- INPUT DATA
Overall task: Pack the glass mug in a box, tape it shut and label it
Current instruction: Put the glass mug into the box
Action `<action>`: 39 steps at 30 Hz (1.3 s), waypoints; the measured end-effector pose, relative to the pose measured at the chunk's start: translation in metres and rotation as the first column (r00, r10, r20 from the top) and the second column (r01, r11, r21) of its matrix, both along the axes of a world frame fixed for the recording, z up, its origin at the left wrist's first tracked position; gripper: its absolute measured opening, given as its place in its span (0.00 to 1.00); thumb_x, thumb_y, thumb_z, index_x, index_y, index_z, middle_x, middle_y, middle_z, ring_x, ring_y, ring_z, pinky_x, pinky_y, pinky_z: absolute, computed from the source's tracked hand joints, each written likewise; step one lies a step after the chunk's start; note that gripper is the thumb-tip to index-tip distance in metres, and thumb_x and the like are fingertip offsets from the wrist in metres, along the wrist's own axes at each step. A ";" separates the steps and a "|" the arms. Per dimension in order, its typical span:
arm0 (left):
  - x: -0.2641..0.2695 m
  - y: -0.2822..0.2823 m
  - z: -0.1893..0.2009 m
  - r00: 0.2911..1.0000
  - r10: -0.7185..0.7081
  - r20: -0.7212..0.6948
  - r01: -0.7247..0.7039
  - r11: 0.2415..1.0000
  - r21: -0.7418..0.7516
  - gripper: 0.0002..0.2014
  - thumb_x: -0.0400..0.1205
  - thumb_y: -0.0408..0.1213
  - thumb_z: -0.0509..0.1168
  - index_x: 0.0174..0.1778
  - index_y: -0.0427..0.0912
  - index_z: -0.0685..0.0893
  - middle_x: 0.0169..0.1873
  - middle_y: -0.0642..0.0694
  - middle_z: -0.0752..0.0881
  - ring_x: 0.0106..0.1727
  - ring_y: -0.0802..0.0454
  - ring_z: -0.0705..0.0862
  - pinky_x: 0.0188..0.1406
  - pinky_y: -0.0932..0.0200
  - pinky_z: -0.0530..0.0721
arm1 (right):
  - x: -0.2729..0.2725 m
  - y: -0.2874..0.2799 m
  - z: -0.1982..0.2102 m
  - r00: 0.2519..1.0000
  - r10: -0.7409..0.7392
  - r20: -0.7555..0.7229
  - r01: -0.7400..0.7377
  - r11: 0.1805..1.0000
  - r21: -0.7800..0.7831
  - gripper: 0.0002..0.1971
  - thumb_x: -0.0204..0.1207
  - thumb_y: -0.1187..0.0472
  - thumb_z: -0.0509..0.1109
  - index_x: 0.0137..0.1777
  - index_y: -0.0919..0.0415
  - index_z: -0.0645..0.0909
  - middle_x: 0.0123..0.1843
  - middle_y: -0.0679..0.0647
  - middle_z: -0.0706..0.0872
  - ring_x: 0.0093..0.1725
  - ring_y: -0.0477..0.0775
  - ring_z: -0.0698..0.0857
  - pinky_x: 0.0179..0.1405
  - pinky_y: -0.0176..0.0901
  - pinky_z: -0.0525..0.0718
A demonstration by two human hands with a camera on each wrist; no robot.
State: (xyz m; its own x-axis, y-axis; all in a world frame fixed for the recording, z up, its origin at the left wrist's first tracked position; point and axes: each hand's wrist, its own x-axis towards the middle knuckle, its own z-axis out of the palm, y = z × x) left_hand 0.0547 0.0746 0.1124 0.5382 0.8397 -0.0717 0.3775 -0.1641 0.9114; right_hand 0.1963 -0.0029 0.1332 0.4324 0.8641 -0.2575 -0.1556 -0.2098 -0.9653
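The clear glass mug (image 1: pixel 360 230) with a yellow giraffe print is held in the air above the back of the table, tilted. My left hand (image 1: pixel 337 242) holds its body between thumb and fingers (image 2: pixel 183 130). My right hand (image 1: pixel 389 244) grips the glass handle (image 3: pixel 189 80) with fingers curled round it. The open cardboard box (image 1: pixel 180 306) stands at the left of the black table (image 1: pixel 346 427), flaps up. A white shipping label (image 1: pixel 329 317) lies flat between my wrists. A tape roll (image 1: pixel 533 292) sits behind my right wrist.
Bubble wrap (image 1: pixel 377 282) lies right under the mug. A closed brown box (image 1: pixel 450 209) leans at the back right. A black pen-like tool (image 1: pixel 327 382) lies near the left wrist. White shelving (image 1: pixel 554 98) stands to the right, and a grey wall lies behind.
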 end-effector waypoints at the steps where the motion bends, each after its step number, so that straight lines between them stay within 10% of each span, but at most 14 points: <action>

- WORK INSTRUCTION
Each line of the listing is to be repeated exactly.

- ANSWER TO THE EXERCISE
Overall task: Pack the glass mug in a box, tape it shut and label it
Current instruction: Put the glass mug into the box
Action `<action>`: 39 steps at 30 Hz (1.3 s), waypoints; the measured end-effector pose, relative to the pose measured at the chunk's start: translation in metres and rotation as the first column (r00, r10, r20 from the top) and the second column (r01, r11, r21) of its matrix, both along the axes of a world frame fixed for the recording, z up, its origin at the left wrist's first tracked position; gripper: its absolute measured opening, given as its place in its span (0.00 to 1.00); thumb_x, thumb_y, thumb_z, index_x, index_y, index_z, middle_x, middle_y, middle_z, ring_x, ring_y, ring_z, pinky_x, pinky_y, pinky_z: absolute, computed from the source's tracked hand joints, each written likewise; step one lies a step after the chunk's start; note that gripper is the thumb-tip to index-tip distance in metres, and thumb_x and the like are fingertip offsets from the wrist in metres, along the wrist's own axes at each step. A ";" separates the steps and a "|" the arms. Per dimension in order, its typical span:
arm0 (left):
  - x: -0.2641..0.2695 m
  - y: -0.2822..0.2823 m
  - z: -0.1893..0.2009 m
  - r00: 0.2911..1.0000
  - r10: -0.7185..0.7081
  - r20: -0.7212..0.6948
  - r01: -0.7247..0.7039
  - r11: 0.2415..1.0000
  - r21: -0.7418..0.7516
  - gripper: 0.0002..0.2014
  - thumb_x: -0.0400..0.1205
  - thumb_y: -0.0408..0.1213
  - thumb_z: -0.0509..0.1168
  - index_x: 0.0174..0.1778
  - index_y: -0.0427..0.0912
  - index_z: -0.0685..0.0893
  - middle_x: 0.0169..0.1873
  - middle_y: -0.0642..0.0694
  - middle_z: -0.0752..0.0881
  - ring_x: 0.0106..0.1727
  - ring_y: -0.0802..0.0454
  - ring_z: -0.0705..0.0862
  - pinky_x: 0.0188..0.1406
  - pinky_y: -0.0932..0.0200
  - pinky_z: -0.0530..0.0721
arm1 (right):
  - x: -0.2729..0.2725 m
  - y: -0.2874..0.2799 m
  - z: -0.1982..0.2102 m
  - r00: 0.2519..1.0000
  - r10: -0.7409..0.7392
  - r20: -0.7555..0.7229
  - r01: -0.7400..0.7377
  - r11: 0.1805..1.0000
  - r21: -0.7800..0.7831
  - gripper: 0.0002..0.1971
  - thumb_x: -0.0204..0.1207
  - thumb_y: -0.1187..0.0472
  - thumb_z: -0.0509..0.1109
  - index_x: 0.0137..0.1777
  - index_y: -0.0919..0.0415
  - index_z: -0.0645..0.0909
  - middle_x: 0.0123..0.1843
  - middle_y: -0.0679..0.0647
  - middle_z: -0.0706..0.0872
  - ring_x: 0.0093..0.1725
  - ring_y: -0.0477..0.0775
  - ring_z: -0.0698..0.0857
  - pinky_x: 0.0179..0.1405
  - pinky_y: -0.0176..0.0901
  - pinky_z: -0.0525..0.0718
A demonstration by two human hands with a camera on each wrist; no robot.
State: (xyz m; its own x-axis, y-axis; all in a world frame fixed for the recording, z up, its origin at the left wrist's first tracked position; point and axes: each hand's wrist, its own x-axis towards the middle knuckle, its own z-axis out of the palm, y = z × x) left_hand 0.0547 0.0746 0.1124 0.5382 0.8397 -0.0717 0.3775 -0.1641 0.9114; right_hand 0.1963 -0.0029 0.1332 0.4324 0.8641 -0.2575 -0.1556 -0.2098 -0.9653
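The clear glass mug (image 1: pixel 360 230) with a yellow giraffe print is held in the air above the back of the table, tilted. My left hand (image 1: pixel 337 242) holds its body between thumb and fingers (image 2: pixel 183 130). My right hand (image 1: pixel 389 244) grips the glass handle (image 3: pixel 189 80) with fingers curled round it. The open cardboard box (image 1: pixel 180 306) stands at the left of the black table (image 1: pixel 346 427), flaps up. A white shipping label (image 1: pixel 329 317) lies flat between my wrists. A tape roll (image 1: pixel 533 292) sits behind my right wrist.
Bubble wrap (image 1: pixel 377 282) lies right under the mug. A closed brown box (image 1: pixel 450 209) leans at the back right. A black pen-like tool (image 1: pixel 327 382) lies near the left wrist. White shelving (image 1: pixel 554 98) stands to the right, and a grey wall lies behind.
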 end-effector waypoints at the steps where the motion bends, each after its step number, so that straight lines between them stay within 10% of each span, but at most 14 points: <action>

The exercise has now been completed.